Is $\operatorname{Hom} _A(M,N)$ a finitely generated $A$-module?

Question

If $M,N$ are finitely generated $A$-modules, is $\operatorname{Hom} _A(M,N)$ a finitely generated $A$-module?

Answer 1

If $N$ is Noetherian, then there is an injective embedding $\operatorname{Hom}_A(M,N) \rightarrow N^G$ for some finite $G \subset M$, and $N^G$ is Noetherian, so $\operatorname{Hom}_A(M,N)$ is Noetherian.

On the other hand, weird things can happen in the non-Noetherian case.

Consider $N=A$, and define, for all ideals $I \subset A$, $I^{\perp}=\{x \in A,\, \forall y \in I,\, xy=0\}$.

Now, there are isomorphisms $\operatorname{Hom}_A(A/I,A)=\{f(x)=ax,\,a \in A, aI=0\}=I^{\perp}$.

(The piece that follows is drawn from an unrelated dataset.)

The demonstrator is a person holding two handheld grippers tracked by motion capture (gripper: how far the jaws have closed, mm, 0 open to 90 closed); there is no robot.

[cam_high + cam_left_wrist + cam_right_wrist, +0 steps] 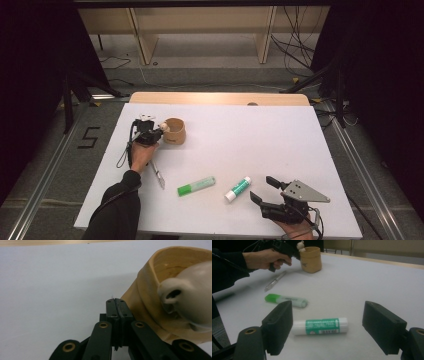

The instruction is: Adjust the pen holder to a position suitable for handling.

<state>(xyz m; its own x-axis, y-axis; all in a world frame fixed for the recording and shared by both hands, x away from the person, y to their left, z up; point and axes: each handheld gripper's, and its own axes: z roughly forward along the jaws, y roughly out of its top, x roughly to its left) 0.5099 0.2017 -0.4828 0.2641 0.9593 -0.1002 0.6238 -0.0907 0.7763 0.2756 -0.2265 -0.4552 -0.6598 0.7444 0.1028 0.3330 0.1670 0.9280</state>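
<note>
**Holding jaws wide before the glue stick**

Resting near the table's front edge, the right gripper (263, 189) has its jaws spread wide apart, holding nothing. The green-and-white glue stick (320, 325) lies flat on the white table (270, 135) just ahead of it, framed between the two jaws in the right gripper view without touching either. A green highlighter (196, 185) lies to the stick's left, and a pen (158, 174) beyond that. Farther back, the left gripper (117, 305) has its jaws pressed together beside a tan cup (174, 131); whether they pinch anything cannot be told. A small white figure (300, 245) sits at the cup's rim.
</note>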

If for some $I \subset A$, $I^{\perp}$ is not finitely generated, $M=A/I$, $N=A$ is a counterexample.

Now consider the ring $A=\mathbb{Z}[(X_i)_i]/\langle (X_i^2),(X_iX_jX_k)_{i,j,k}\rangle$, and $I=\langle x_1 \rangle$, $I^{\perp}=Ax_1 \oplus \bigoplus_{j > i > 1}(Ax_ix_j)$ is not finitely generated.